Imaging surface structure and premelting of ice Ih with atomic resolution

a-e, Experimental (upper) and simulated ∆f images with quadrupole (d_z², q = −0.1 e, middle) and neutral (q = 0 e, lower) tips. Simulated images acquired by the quadrupole tip agree better with the experimental results. At a larger tip height, the H-up water molecules are visualized as individual depressions both by quadrupole and neutral tips (middle and lower panels in a), due to long-range vdW attraction from the higher O atoms (~13 pm). However, the electrostatic force between the quadrupole tip and H atoms can enlarge the attractive interaction, leading to much larger force contrast. When the tip height is further decreased, the H-up water molecules evolve into bright protrusions due to the Pauli repulsion. Meanwhile, because of the electrostatic repulsion, O-up water molecules also show bright feature with the quadrupole tip, indicated by red dashed circles in upper and middle panels in c. In contrast, the O-up water molecules are revealed as dark features by the neutral tip, indicated by the red dashed circle in the lower panel in c. Tip heights are given above each image. f-h, Experimental (f, oscillation amplitude, 40 pm) and simulated (g,h, oscillation amplitude, 200 pm) frequency-shift (∆f) versus distance curves above an H-up water molecule (red line) and an O-up water molecule (black line). The experimental (f) and simulated (g, the quadrupole tip) curves show qualitatively similar behavior, where the turning point of the H-up water molecule occurs at a larger tip height and its minimum ∆f is deeper than that of the O-up water molecule. The curve acquired by the neutral tip (h) shows the opposite behavior, where the minimum ∆f of the O-up water molecule is deeper. Such a difference arises from the attractive (repulsive) force between the positively (negatively) charged H (O) and the negatively charged CO tip.

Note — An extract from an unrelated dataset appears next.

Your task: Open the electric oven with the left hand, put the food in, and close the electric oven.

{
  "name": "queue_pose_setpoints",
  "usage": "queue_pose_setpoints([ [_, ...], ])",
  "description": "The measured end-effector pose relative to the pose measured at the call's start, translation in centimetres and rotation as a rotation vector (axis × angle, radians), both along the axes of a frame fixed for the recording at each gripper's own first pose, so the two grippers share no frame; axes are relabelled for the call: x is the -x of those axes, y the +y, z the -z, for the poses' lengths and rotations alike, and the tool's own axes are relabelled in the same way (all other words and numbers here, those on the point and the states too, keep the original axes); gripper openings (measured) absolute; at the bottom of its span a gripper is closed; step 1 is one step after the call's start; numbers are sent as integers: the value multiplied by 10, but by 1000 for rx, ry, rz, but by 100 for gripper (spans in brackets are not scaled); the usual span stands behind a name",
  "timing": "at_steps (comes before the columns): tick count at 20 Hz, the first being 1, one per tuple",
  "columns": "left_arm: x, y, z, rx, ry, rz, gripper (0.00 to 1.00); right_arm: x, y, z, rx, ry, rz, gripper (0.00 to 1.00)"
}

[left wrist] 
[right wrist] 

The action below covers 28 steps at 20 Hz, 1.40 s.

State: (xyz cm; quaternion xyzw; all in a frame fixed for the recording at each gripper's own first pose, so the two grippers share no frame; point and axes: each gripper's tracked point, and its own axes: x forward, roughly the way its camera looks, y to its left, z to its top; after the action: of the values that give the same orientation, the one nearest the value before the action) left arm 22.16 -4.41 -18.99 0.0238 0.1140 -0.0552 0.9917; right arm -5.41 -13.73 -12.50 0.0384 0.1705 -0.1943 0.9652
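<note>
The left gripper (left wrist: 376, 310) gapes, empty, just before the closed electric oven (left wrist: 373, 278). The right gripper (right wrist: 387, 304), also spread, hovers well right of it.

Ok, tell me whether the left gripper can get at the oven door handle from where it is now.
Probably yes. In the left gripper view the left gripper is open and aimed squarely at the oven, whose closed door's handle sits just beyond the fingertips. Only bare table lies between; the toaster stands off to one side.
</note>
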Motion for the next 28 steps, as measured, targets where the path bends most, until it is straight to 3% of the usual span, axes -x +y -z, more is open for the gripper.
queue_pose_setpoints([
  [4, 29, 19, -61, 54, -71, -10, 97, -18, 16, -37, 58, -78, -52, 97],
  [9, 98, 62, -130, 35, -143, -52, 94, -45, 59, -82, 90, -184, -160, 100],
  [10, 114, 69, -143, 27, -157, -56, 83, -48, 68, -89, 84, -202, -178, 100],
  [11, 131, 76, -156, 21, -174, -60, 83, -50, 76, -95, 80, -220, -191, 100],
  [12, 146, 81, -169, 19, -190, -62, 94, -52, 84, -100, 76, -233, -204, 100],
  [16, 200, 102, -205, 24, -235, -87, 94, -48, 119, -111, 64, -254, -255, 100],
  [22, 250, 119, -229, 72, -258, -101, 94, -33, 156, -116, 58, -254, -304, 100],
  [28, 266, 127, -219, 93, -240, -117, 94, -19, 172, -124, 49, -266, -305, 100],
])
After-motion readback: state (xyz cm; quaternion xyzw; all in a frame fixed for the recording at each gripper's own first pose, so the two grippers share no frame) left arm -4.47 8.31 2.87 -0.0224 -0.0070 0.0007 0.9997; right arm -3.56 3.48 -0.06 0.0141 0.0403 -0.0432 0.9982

a, b, The snapshots of MD simulations of intra-bilayer stacking disorder on the topmost surface. The hexagonal surface bilayer was grown on an Ih substrate after an equilibration period of 2500 ns. To see more clearly, we extracted two 12 nm × 12 nm images from the original calculated image. Typical “55-8-55” line defects between the Ic and Ih domains at the surface are denoted by blue dashed lines. It should be mentioned that the mW potential does not explicitly include the individual H atoms. O atoms in the topmost bilayer and the bulk are denoted as red and light blue spheres, respectively. c, The evolution of the second topmost bilayer after the deposition of a new surface bilayer. Water molecules with cubic and hexagonal ice order are identified using CHILL +⁶¹ and the cubicity is defined as the ratio of the number of Ic-stacking water molecules to the total number of molecules in both Ic and Ih-stacking patterns within the second topmost bilayer. Upon deposition of a new bilayer and subsequent equilibration at 180 K, there is a gradual decrease in the area of Ic-stacking nanodomains that existed in the previously deposited bilayer (now the second topmost bilayer) with time (Supplementary Video 1). Consequently, this clearly indicates that the intra-bilayer stacking disorder only exists on the surface.

a, The constant-frequency-shift AFM image of the overall ice surface, acquired at the set point of −100 mHz. Two zoom-in areas within different terraces are spaced 170 nm apart, indicated by letters b and c. b, c, Constant-height AFM images corresponding to the insets in a, depicting perfect superstructures with the same orientation. Superstructures exhibit long-range order and could extend across entire terraces. The orange and yellow triangles represent tetrahedron structures in different stacking types.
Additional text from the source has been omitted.